> _Instructions for the task_:
The listing below should be written out again word for word, please.

> _Provided material_:
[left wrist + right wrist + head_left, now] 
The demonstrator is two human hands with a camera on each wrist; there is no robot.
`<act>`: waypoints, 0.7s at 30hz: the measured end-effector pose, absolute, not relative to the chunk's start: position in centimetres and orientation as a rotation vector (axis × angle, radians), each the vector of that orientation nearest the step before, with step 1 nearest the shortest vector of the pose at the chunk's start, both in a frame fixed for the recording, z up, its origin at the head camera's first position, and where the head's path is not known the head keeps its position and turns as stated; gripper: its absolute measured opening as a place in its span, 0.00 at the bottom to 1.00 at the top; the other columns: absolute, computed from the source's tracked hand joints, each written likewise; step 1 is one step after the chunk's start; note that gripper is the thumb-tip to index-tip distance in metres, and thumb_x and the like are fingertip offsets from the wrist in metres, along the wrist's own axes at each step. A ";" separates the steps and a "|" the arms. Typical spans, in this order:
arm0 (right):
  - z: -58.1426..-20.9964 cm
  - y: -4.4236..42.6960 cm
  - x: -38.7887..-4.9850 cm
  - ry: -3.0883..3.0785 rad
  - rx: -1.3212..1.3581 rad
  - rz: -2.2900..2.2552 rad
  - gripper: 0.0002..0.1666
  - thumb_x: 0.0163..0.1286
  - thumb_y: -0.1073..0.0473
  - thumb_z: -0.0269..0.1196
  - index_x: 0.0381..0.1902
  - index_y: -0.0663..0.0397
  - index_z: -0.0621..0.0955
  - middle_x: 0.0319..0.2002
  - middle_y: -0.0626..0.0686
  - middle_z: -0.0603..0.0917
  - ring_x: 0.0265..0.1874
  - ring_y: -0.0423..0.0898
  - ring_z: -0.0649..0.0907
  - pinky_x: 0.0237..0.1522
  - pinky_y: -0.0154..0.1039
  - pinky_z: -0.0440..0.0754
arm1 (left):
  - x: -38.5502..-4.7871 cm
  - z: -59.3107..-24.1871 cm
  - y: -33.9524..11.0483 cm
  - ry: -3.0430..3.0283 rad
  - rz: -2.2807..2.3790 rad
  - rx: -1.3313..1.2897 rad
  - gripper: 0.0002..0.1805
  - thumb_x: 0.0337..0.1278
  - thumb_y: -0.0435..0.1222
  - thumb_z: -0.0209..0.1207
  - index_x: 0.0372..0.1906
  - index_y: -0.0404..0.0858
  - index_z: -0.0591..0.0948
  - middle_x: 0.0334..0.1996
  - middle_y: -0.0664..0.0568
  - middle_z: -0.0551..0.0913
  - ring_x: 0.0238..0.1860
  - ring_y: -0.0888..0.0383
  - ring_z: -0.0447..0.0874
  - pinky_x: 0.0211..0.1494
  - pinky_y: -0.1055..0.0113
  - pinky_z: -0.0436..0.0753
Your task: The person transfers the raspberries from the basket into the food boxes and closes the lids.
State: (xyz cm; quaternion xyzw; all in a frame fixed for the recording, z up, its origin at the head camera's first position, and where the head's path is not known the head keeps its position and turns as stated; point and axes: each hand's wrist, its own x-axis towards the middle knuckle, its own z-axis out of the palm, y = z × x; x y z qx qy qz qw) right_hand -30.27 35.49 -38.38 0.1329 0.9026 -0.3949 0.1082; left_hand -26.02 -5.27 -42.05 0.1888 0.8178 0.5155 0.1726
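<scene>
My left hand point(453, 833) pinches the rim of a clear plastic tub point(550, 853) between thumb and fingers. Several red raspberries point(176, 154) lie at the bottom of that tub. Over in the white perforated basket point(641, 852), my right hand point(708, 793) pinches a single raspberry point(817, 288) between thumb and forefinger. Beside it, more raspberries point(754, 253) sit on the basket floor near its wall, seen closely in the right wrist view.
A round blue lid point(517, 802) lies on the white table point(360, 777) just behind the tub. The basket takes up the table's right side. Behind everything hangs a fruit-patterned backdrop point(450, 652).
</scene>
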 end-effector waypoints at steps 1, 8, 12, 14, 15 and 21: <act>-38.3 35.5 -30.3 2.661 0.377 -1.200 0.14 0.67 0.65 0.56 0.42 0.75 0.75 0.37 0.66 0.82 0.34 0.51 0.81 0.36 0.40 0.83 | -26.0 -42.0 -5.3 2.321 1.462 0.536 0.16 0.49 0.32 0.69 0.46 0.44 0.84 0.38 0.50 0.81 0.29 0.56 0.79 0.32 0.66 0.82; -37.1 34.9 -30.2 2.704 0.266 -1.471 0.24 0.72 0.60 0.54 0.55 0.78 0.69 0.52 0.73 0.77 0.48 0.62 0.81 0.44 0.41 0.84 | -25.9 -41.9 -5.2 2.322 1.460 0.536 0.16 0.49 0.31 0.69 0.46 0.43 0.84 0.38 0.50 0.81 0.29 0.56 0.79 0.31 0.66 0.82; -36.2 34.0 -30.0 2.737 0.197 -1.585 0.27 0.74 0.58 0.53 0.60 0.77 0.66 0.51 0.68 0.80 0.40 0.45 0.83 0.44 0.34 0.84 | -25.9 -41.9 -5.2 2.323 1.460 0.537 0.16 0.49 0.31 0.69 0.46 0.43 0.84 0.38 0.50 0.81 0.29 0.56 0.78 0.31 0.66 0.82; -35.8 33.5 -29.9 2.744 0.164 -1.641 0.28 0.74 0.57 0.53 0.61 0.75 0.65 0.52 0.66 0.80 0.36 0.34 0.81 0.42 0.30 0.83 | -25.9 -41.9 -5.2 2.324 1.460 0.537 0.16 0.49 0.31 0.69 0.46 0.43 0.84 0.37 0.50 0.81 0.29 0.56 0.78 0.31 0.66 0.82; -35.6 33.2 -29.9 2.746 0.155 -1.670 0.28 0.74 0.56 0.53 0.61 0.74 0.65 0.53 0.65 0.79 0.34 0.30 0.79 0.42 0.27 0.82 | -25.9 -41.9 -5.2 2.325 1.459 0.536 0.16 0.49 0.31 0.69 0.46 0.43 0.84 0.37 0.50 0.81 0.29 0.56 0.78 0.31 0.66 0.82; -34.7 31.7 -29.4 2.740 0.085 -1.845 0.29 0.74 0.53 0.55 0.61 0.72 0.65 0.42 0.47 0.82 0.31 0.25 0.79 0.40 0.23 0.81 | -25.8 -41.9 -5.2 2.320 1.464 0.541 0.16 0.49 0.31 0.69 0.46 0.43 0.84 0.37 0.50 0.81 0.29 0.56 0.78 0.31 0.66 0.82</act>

> _Task response_:
[left wrist + right wrist + head_left, now] 
The demonstrator is two human hands with a camera on each wrist; there is no robot.
`<act>`: waypoints, 0.7s at 30hz: the measured end-effector pose, absolute, not relative to the chunk's start: position in centimetres and orientation as a rotation vector (axis × angle, radians), each the vector of that orientation nearest the step before, with step 1 nearest the shortest vector of the pose at the chunk's start, both in a frame fixed for the recording, z up, its origin at the head camera's first position, and where the head's path is not known the head keeps its position and turns as stated; gripper: its absolute measured opening as a place in its span, 0.00 at the bottom to 1.00 at the top; the other columns: absolute, computed from the source's tracked hand joints, each written likewise; step 1 is one step after the chunk's start; note that gripper is the thumb-tip to index-tip distance in metres, and thumb_x and the like are fingertip offsets from the wrist in metres, along the wrist's own axes at each step. A ";" separates the steps and a "|" the arms. Typical spans, in this order:
arm0 (right):
  - z: -58.1426..-20.9964 cm
  - y: -4.4236..42.6960 cm
  - x: -38.7887..-4.9850 cm
  - ry: -3.0883..3.0785 rad
  - rx: -1.3212..1.3581 rad
  - rz: -2.2900..2.2552 rad
  - gripper: 0.0002..0.1666
  - thumb_x: 0.0163..0.1286
  - thumb_y: -0.1073..0.0473
  - thumb_z: -0.0269..0.1196
  - index_x: 0.0381..0.1902
  - index_y: -0.0663..0.0397
  - index_z: -0.0621..0.0955
  - middle_x: 0.0319..0.2002
  - middle_y: -0.0626..0.0686
  - middle_z: -0.0603..0.0917
  - ring_x: 0.0265..0.1874
  - ring_y: -0.0423..0.0898
  - ring_z: -0.0649..0.0907
  - pinky_x: 0.0237..0.1522
  - pinky_y: -0.0154..0.1039
  - pinky_z: -0.0440..0.0754
arm1 (left):
  - x: -38.5502..-4.7871 cm
  - z: -59.3107..-24.1871 cm
  - y: -33.9524..11.0483 cm
  - ry: -3.0430..3.0283 rad
  - rz: -2.2807..2.3790 rad
  - rx: -1.3313..1.2897 rad
  - gripper: 0.0002..0.1805
  - thumb_x: 0.0337..0.1278
  - thumb_y: -0.0435..0.1222
  - thumb_z: -0.0209..0.1207
  - index_x: 0.0372..0.1906
  - index_y: -0.0404..0.0858
  - index_z: -0.0591..0.0948
  - middle_x: 0.0334..0.1996
  - middle_y: -0.0664..0.0568
  - middle_z: -0.0551..0.0913
  - ring_x: 0.0238..0.1860
  - ring_y: -0.0888..0.0383
  - ring_z: -0.0447..0.0874
  - pinky_x: 0.0211..0.1494
  - pinky_y: -0.1055..0.0113
  - pinky_z: -0.0436..0.0753
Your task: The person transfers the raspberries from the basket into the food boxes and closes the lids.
State: (xyz cm; quaternion xyzw; all in a frame fixed for the recording, z up, its origin at the head camera's first position, and where the head's path is not known the head keeps its position and turns as stated; point and axes: each hand's wrist, its own x-axis towards the middle knuckle, its own z-axis out of the palm, y = z × x; x y z qx qy qz qw) right_hand -30.27 35.49 -38.38 0.1329 0.9026 -0.3949 0.1082; left_hand -26.02 -5.27 -42.05 0.1888 0.8178 0.5155 0.1726
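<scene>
My left hand point(453, 833) pinches the rim of a clear plastic tub point(550, 853) between thumb and fingers. Several red raspberries point(176, 154) lie at the bottom of that tub. Over in the white perforated basket point(641, 852), my right hand point(708, 793) pinches a single raspberry point(817, 288) between thumb and forefinger. Beside it, more raspberries point(754, 253) sit on the basket floor near its wall, seen closely in the right wrist view.
A round blue lid point(517, 802) lies on the white table point(360, 777) just behind the tub. The basket takes up the table's right side. Behind everything hangs a fruit-patterned backdrop point(450, 652).
</scene>
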 end-effector waypoints at steps 1, 8, 12, 14, 15 and 21: <act>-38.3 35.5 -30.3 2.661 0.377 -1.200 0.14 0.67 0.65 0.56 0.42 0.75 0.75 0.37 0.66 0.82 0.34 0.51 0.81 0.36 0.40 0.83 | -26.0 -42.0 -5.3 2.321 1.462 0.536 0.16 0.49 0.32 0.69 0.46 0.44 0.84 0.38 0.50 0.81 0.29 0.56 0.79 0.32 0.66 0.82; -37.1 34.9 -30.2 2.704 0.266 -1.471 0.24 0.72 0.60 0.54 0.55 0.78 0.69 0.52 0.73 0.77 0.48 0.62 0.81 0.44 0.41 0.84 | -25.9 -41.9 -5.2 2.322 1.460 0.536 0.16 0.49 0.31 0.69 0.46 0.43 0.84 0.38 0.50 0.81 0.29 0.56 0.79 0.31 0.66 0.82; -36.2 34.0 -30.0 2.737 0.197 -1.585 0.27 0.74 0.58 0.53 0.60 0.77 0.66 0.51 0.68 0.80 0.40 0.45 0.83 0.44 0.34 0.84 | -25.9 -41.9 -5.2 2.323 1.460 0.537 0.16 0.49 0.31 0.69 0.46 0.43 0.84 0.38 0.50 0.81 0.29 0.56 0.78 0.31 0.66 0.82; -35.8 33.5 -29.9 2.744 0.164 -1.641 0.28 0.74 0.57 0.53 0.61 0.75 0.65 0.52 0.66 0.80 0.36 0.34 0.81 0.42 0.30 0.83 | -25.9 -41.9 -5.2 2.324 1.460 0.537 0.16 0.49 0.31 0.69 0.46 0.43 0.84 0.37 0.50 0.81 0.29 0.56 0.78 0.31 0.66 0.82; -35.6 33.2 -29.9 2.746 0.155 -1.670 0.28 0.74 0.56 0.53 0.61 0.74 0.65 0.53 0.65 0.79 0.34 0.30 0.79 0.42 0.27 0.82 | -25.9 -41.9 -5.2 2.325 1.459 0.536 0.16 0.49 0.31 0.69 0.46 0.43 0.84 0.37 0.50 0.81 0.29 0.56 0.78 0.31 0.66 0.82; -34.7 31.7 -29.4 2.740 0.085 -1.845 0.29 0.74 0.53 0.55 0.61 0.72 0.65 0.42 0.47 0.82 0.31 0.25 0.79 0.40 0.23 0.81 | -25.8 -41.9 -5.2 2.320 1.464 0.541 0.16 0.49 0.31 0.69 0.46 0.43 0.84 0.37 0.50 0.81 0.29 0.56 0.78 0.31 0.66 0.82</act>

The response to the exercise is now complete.